Mundo, mundo, vasto mundo...Nikolai Leskov publicou em 1865 uma pequena novela: Lady Macbeth de Mtsensk. Dmitri Shostakowski transformou-a em ópera estreada em 1934. William Oldroyd sai do teatro inglês para a telona em 2016 e leva essa "outra" Lady Macbeth para a Inglaterra rural do fim do século XIX. A "nova" Senhora é apenas uma moça saudável, comprada com alguma terra improdutiva por seu sogro para que o filho, curtido em anos e na riqueza brutal da mineração, dê-lhe herdeiro apresentável à melhor sociedade vitoriana.

A Lady Macbeth de Oldroyd não persegue obsecada o poder, nem sucumbe à culpa irredimível. Prisioneira da crueldade e indiferença do Pastor da aldeia, do Sogro Senhor de Terras e do Marido Senhor das Almas Baratas - a trindade do Império - quer tão somente ser minimamente sujeito de sua vontade e vida.

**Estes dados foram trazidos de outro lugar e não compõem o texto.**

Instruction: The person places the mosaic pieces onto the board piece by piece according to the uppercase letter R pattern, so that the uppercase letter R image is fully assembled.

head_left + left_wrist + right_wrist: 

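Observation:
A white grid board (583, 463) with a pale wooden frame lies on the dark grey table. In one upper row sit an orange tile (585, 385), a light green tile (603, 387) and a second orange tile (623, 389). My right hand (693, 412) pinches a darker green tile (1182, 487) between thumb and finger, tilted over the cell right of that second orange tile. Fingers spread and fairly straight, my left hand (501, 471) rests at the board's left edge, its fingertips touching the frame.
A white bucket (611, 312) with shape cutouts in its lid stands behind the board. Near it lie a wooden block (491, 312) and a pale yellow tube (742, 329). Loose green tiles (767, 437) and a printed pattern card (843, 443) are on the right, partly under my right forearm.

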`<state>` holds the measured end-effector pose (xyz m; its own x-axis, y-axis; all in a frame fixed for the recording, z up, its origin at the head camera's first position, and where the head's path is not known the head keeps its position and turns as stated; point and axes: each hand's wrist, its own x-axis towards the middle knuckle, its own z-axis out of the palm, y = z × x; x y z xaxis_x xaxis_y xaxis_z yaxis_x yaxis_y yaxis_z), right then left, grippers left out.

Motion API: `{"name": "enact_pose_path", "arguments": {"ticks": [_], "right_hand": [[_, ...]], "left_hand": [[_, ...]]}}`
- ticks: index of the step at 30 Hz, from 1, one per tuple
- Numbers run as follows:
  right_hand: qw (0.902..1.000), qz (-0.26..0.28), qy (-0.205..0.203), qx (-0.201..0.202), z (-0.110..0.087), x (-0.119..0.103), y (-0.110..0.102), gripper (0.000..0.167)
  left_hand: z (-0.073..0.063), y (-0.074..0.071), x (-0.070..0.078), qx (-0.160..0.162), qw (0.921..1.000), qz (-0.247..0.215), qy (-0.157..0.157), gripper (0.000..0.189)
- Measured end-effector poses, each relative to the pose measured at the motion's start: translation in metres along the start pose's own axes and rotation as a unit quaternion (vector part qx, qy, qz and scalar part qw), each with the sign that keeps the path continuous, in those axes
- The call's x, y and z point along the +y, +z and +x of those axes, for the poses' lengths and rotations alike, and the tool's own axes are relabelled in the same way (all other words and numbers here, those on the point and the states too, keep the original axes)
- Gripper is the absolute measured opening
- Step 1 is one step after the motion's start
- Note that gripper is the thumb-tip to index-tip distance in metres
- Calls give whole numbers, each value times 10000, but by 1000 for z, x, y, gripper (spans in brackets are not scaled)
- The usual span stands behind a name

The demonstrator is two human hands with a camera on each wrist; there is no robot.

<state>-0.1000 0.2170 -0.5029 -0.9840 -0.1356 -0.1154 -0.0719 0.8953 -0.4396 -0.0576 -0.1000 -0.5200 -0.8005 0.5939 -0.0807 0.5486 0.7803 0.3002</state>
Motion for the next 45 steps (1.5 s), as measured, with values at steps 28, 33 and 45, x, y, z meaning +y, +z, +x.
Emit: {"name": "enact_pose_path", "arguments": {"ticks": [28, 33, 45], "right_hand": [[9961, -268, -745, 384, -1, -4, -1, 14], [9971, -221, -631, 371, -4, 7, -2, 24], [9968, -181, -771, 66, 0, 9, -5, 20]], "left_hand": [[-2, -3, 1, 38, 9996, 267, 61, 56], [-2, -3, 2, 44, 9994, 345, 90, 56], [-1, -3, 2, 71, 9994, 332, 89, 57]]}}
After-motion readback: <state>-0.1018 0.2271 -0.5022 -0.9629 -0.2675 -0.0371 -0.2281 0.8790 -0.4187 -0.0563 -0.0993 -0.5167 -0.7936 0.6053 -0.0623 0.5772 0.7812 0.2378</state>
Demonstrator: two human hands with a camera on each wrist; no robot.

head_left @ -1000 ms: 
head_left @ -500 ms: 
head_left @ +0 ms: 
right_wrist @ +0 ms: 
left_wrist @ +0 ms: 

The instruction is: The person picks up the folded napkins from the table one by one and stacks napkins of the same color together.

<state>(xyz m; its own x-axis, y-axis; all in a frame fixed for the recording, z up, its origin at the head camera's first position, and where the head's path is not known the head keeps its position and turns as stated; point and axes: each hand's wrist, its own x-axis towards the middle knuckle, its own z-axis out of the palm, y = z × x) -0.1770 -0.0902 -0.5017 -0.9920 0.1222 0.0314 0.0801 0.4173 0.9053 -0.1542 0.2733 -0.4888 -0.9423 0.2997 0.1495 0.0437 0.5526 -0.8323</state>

A moça simples do campo mostra-se porém à altura da mulher cega de ambição que Shakespeare imortalizara séculos atrás, na fúria desapiedada e vingadora. Pagarão outros por seus crimes, mas lhe tocará o pior destino: o de assumir o papel de seus algozes para perpetuar seu Fato.

Se a versão da estória é fascinante, a interpretação de Florence Pugh é simplesmente mesmerizante. Oldroyd tem a lucidez e a sensibilidade de enquadrá-la com precisão e delicadez, em sequências de curto desenvolvimento que se sobrepõem na tela e continuam na nossa imaginação.